- WHAT IS NEEDED: Would you reproduce, without any alteration, the lines from the opening line of the entries through the line that has "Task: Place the" in it?

- SUPPLIED INFORMATION:
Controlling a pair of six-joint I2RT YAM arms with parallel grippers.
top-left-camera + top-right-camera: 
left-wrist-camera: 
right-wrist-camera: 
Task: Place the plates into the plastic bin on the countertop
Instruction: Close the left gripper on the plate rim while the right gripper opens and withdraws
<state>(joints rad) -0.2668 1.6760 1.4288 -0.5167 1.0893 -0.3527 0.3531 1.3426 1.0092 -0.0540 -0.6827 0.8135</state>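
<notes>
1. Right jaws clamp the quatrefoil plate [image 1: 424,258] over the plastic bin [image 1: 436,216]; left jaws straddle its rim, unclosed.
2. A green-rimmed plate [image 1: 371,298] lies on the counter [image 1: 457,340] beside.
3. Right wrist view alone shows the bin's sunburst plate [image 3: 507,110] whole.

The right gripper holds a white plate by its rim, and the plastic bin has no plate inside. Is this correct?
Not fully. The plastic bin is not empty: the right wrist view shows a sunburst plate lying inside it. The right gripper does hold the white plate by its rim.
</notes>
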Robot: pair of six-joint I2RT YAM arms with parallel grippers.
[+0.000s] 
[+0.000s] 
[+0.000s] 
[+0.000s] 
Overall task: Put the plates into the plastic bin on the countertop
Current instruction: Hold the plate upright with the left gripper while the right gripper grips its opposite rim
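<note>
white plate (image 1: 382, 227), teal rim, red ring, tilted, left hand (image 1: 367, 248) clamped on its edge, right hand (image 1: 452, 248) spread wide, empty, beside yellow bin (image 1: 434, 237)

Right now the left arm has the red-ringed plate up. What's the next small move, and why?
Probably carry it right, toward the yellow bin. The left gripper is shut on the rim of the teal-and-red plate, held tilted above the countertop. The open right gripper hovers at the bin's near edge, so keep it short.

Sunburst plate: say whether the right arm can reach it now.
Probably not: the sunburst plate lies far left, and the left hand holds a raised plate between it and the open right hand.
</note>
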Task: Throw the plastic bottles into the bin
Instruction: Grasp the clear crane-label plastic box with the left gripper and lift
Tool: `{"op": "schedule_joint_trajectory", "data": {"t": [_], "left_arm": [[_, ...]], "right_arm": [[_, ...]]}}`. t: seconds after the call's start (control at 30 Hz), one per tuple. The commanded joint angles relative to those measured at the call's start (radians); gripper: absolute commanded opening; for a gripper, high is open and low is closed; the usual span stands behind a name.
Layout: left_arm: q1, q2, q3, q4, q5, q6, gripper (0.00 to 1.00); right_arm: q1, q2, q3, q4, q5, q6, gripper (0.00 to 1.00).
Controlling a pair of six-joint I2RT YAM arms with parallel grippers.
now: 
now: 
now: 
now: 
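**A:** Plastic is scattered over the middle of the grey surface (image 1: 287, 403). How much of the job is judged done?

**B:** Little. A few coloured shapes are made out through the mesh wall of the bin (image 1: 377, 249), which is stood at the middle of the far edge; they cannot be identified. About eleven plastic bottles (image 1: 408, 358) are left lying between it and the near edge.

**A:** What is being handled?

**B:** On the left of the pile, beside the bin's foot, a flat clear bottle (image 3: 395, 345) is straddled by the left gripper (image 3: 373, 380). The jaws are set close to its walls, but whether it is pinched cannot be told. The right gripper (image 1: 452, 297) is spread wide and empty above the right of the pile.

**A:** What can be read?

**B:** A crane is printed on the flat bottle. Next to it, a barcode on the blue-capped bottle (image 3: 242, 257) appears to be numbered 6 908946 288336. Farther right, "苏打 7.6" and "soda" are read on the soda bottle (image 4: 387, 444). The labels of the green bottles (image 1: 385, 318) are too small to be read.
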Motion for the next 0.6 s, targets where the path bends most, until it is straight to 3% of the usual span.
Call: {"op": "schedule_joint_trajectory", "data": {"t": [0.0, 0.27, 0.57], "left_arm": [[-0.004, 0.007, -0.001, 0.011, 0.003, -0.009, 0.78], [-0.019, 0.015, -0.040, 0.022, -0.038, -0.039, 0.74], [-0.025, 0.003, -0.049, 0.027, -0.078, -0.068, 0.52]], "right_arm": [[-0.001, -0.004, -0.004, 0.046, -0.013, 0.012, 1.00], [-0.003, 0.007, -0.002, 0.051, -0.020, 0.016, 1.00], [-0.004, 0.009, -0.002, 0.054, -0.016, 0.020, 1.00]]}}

- RESULT OF THE EXERCISE:
Controlling a pair of six-joint I2RT YAM arms with parallel grippers.
top-left-camera + top-right-camera: 
left-wrist-camera: 
right-wrist-camera: 
Task: Place the plates into the plastic bin on the countertop

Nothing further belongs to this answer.